The other stereotype, which has emerged primarily from social science literature, is that the Chief Justice has special opportunities to exercise "leadership" on the Court. This stereotype is connected to a theory of collective decision making in small groups. (2) Although the Supreme Court is surely a unique small group--its decisions have very great authority and typically need to be given public legal justifications that are scrutinized by specialist commentators--it nonetheless resembles many other small groups in reaching its decisions collectively, through a deliberative process, and in following an established procedure, with formalized elements that facilitate that process. Moreover, the Chief Justice is, on most occasions, the "task leader" for the group's collective decision making (3): Chiefs set the agenda for the argument and discussion of cases and preside over the deliberations that lead to the rendering of a decision. In addition, Chiefs often control the assignment of opinions accompanying the Justices' dispositions of cases. This "task leadership" can be seen as equivalent to that of the chair of a committee.

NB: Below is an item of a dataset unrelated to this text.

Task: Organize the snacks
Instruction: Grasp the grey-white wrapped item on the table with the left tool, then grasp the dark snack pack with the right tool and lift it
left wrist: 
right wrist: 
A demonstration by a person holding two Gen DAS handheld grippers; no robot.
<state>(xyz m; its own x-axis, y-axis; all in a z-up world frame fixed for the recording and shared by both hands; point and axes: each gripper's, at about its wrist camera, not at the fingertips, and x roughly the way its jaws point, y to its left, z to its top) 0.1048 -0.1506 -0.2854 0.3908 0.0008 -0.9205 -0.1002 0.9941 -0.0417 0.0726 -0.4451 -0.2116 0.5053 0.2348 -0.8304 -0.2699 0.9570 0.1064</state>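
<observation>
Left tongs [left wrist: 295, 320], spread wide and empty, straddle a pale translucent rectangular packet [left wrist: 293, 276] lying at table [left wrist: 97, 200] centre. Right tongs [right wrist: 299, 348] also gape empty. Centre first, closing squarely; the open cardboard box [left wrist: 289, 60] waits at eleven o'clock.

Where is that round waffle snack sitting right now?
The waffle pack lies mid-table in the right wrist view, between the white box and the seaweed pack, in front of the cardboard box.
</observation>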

Some social science scholarship has suggested that the "task leadership" functions of the Chief Justice also create opportunities for substantive leadership. (4) Two functions have been singled out. First, in the hands of strategically minded Chiefs, the "task leadership" function of scheduling oral arguments and subsequent conference discussions can serve as a means of affecting the deliberative process for high-profile cases. Second, the "task leadership" function enables Chiefs, when they are part of the majority for a particular case, to strategically assign the opinion in that case to themselves or another member of the majority in accordance with substantive agendas.

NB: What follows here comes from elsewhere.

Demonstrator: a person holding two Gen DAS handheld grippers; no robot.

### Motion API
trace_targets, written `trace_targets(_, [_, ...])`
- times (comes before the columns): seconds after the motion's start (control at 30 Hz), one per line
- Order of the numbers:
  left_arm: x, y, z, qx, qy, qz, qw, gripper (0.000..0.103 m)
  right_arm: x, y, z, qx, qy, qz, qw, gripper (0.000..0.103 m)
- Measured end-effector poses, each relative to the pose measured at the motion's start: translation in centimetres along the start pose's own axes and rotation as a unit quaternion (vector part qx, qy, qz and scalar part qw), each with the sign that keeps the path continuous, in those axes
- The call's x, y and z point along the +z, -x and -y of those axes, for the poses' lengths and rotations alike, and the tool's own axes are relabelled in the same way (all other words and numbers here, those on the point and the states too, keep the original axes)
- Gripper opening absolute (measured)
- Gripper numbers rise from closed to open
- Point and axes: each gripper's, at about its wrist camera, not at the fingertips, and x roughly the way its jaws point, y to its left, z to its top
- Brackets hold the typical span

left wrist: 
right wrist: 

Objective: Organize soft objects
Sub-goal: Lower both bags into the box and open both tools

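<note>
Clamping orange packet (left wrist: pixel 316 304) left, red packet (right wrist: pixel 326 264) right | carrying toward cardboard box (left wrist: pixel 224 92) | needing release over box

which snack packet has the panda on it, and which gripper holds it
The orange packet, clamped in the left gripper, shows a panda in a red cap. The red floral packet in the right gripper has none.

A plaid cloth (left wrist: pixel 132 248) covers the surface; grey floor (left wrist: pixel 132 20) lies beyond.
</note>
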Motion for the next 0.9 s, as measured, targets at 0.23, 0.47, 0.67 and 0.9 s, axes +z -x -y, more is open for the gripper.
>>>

The chief justiceship, in sum, brings with it a special seniority. The Chief personifies the Court in popular parlance. He also is, for better or worse, the Court's chief presiding officer. When social scientists speak of the Chief's "task leadership," they have these special seniority functions in mind. But there has been remarkably little discussion of the origins of these functions. Why did the agenda-setting and assignment powers devolve upon the chief justiceship? What is there about the office of Chief Justice that gives the occupant of that position powers which transcend two long-established customs of the Court, that seniority yields privileges and that seniority is a function exclusively of a Justice's length of service? How, in short, did the special seniority of the Chief Justice come into being?

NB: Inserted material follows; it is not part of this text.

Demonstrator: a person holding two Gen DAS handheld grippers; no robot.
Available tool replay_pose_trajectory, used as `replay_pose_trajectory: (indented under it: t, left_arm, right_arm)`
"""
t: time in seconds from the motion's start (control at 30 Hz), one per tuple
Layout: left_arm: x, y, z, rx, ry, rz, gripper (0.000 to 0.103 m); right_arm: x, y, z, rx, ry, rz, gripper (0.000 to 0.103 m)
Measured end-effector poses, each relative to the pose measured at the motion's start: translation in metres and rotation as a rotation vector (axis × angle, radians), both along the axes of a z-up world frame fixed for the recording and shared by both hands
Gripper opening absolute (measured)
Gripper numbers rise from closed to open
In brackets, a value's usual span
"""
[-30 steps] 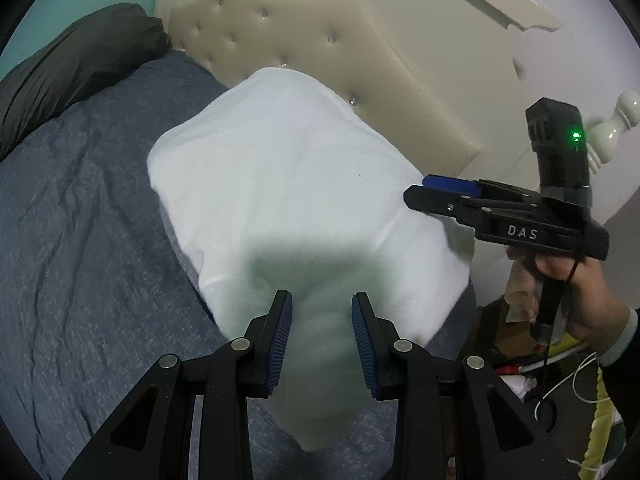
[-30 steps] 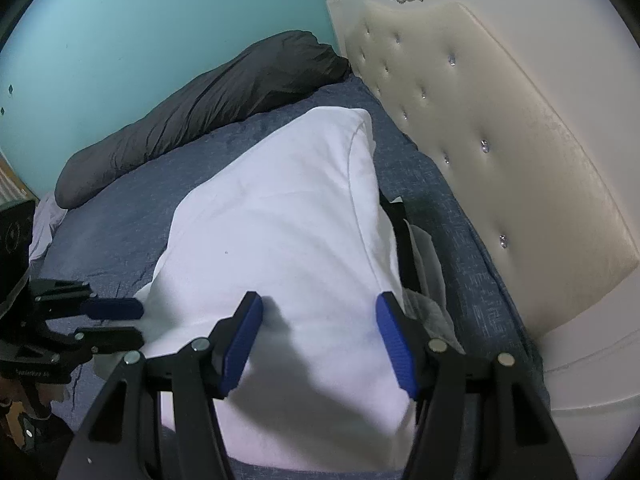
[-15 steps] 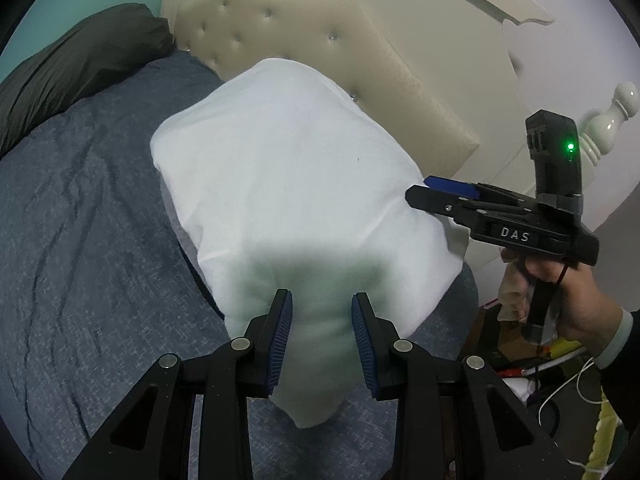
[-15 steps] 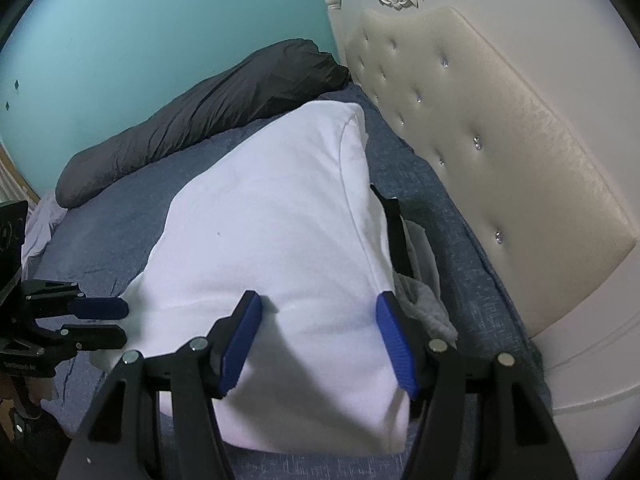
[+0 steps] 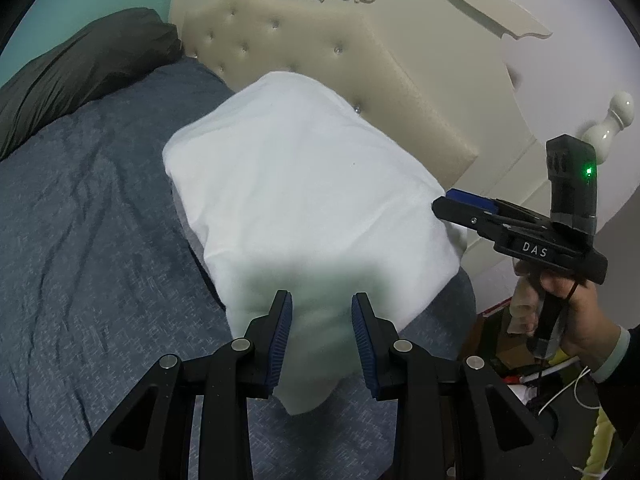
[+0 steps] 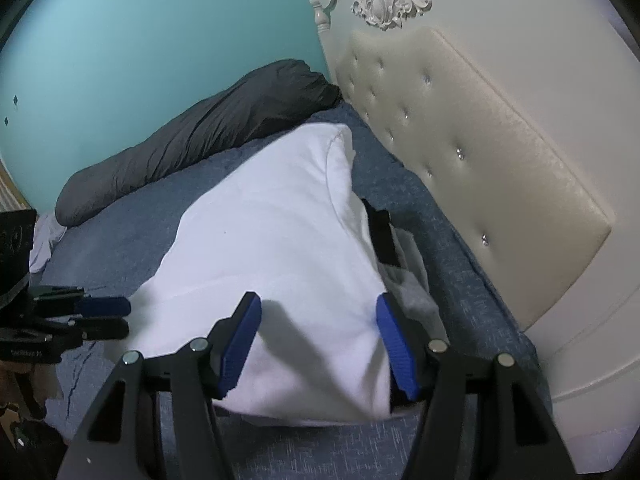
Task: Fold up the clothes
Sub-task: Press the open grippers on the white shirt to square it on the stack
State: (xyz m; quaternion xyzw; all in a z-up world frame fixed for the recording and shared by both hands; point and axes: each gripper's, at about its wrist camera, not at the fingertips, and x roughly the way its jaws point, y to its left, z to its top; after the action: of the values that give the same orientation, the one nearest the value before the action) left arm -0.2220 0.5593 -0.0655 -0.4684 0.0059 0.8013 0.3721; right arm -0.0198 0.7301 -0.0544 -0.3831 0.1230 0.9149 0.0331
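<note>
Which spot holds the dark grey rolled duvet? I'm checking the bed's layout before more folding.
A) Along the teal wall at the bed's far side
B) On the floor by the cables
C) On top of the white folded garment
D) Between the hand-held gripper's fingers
A: the dark grey rolled duvet lies along the teal wall, apart from the white folded garment on the blue bedspread.

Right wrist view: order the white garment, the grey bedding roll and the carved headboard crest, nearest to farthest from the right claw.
1. White garment, directly beneath the right claw.
2. Grey bedding roll, upper left by the wall.
3. Carved headboard crest, top right.
</note>
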Motion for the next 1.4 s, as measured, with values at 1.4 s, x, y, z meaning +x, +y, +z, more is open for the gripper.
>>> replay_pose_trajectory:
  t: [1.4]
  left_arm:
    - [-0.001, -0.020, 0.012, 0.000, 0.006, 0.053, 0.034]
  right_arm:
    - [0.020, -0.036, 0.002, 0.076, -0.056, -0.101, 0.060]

This Article explores these questions. Part I considers why, as a historical matter, the chief justiceship was treated as a position distinct from that of the other justiceships, particularly since there was no discussion in the debates ratifying the Constitution of the Chief Justice's office or powers, and only one constitutional provision singles out the chief justiceship, declaring that the Chief Justice will preside at presidential impeachment trials. (5) Part II explores the origins of the Chief's powers of controlling the Court's internal deliberations and of assigning opinions in cases, concluding, first, that neither one of those powers was historically inevitable; second, that the internal exercise of both powers has changed over the course of the Court's history; and third, and perhaps most significantly, that the Court's internal protocols governing its deliberative process have also changed. Finally, Part III asks to what extent the nineteenth-century legacy of the Chief Justice's internal powers has served to burden, or benefit, some twentieth- and twenty-first-century Chief Justices, and whether, notwithstanding the historical contingency and changing exercise of those powers, they can now be said to be dimensions of the office of Chief Justice of the United States that are cast in stone.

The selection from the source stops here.